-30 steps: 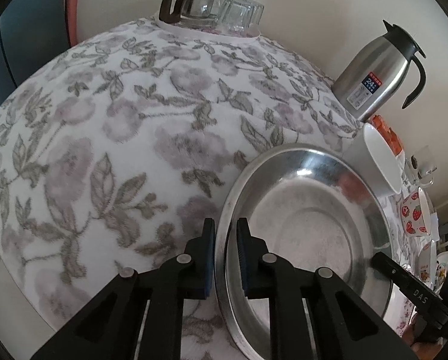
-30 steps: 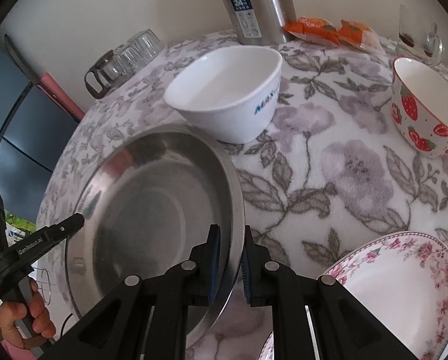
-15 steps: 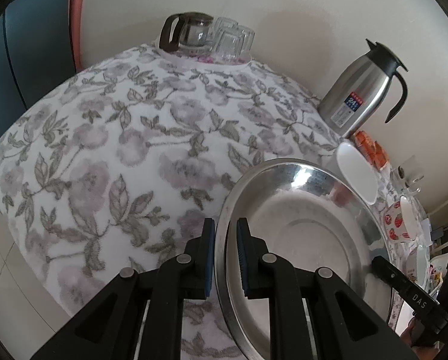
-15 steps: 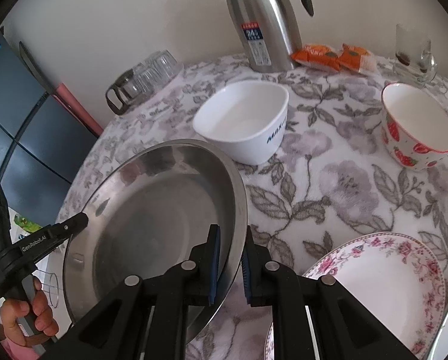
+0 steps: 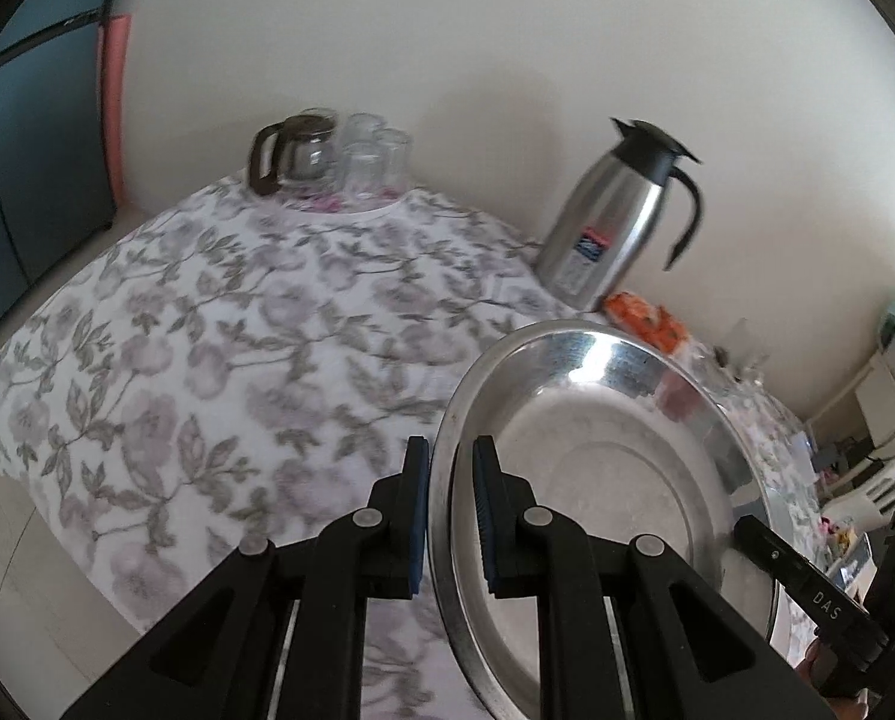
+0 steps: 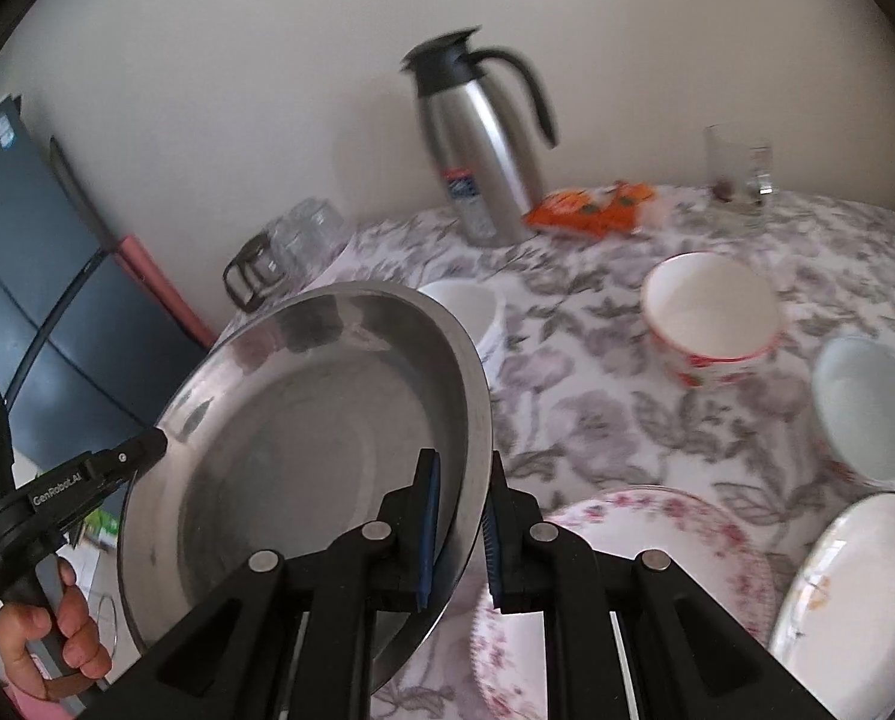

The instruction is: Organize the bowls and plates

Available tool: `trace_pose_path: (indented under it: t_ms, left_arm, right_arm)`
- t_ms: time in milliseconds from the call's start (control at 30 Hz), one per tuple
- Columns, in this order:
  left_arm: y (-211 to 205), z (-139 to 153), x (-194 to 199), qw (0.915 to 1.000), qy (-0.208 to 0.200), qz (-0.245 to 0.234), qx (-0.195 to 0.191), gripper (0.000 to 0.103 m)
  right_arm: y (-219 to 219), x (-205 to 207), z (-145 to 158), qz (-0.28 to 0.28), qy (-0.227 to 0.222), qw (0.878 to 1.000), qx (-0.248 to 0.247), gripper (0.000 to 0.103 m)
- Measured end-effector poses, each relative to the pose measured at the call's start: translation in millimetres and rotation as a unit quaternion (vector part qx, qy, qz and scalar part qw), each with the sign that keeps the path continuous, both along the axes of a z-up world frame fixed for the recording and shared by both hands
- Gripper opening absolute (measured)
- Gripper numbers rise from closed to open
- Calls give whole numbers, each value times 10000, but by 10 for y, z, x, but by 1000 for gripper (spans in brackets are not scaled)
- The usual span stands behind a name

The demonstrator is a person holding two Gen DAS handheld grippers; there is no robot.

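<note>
While you hold the steel plate (image 5: 603, 480) clear above the desk (image 5: 219, 348), both tools point steeply down and are clamped on its rim from opposite sides: your left tool (image 5: 451, 516) pinches the rim nearest its own camera, and your right tool (image 6: 459, 531) pinches the opposite edge. The plate sits tilted between them, its hollow facing up.

From the left wrist you see the flowered cloth spreading out bare to the left, a glass pot (image 5: 294, 150) with upturned glasses (image 5: 372, 162) at the far edge, and the steel thermos jug (image 5: 612, 216) by the wall. Your right tool shows only as a black tip at the plate's far rim.

From the right wrist you see what the plate hides in the other view: a white bowl (image 6: 465, 312) just behind the plate's far edge, a strawberry bowl (image 6: 711, 318), a pale bowl (image 6: 867, 408) further right, a pink-flowered plate (image 6: 645, 540) below the tool, and a white plate (image 6: 855, 576) at the right edge. Orange packets (image 6: 591, 204) lie beside the jug, with a glass mug (image 6: 738, 171) near them. Your left hand (image 6: 57, 630) grips its tool's handle at lower left.
</note>
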State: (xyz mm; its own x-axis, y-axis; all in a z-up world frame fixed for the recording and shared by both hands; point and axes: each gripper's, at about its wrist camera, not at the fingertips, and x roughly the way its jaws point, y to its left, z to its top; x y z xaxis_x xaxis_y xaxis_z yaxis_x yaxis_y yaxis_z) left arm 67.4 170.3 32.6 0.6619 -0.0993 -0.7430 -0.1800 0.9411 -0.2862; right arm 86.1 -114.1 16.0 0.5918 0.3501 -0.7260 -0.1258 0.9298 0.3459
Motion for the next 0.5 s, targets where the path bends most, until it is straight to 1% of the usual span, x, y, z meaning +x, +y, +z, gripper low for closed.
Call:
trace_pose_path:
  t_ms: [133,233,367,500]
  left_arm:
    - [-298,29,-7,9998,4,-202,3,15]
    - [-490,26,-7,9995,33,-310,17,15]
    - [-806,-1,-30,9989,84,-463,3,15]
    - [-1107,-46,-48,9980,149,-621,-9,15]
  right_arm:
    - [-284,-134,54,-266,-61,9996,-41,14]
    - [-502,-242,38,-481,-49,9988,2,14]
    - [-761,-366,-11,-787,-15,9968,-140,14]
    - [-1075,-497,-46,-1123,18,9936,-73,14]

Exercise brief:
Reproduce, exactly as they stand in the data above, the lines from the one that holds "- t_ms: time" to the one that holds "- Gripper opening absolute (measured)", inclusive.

Finished exercise:
- t_ms: time in milliseconds from the call's start (control at 30 Hz), one per tuple
- Columns, in this order:
  left_arm: y (-211 to 205), z (-139 to 153), x (-194 to 199), qw (0.915 to 1.000), qy (-0.208 to 0.200), qz (-0.245 to 0.234), qx (-0.195 to 0.191), gripper (0.000 to 0.103 m)
  right_arm: y (-219 to 219), x (-205 to 207), z (-145 to 158), qz (-0.28 to 0.28), qy (-0.227 to 0.222), qw (0.878 to 1.000), qx (-0.248 to 0.247), gripper (0.000 to 0.103 m)
- Measured end-effector poses, each relative to the pose measured at the call's start: translation in millimetres and rotation as a unit quaternion (vector part qx, qy, qz and scalar part qw), each with the sign that keeps the path continuous, both along the axes of a z-up world frame fixed for the recording and shared by both hands
- Gripper opening absolute (measured)

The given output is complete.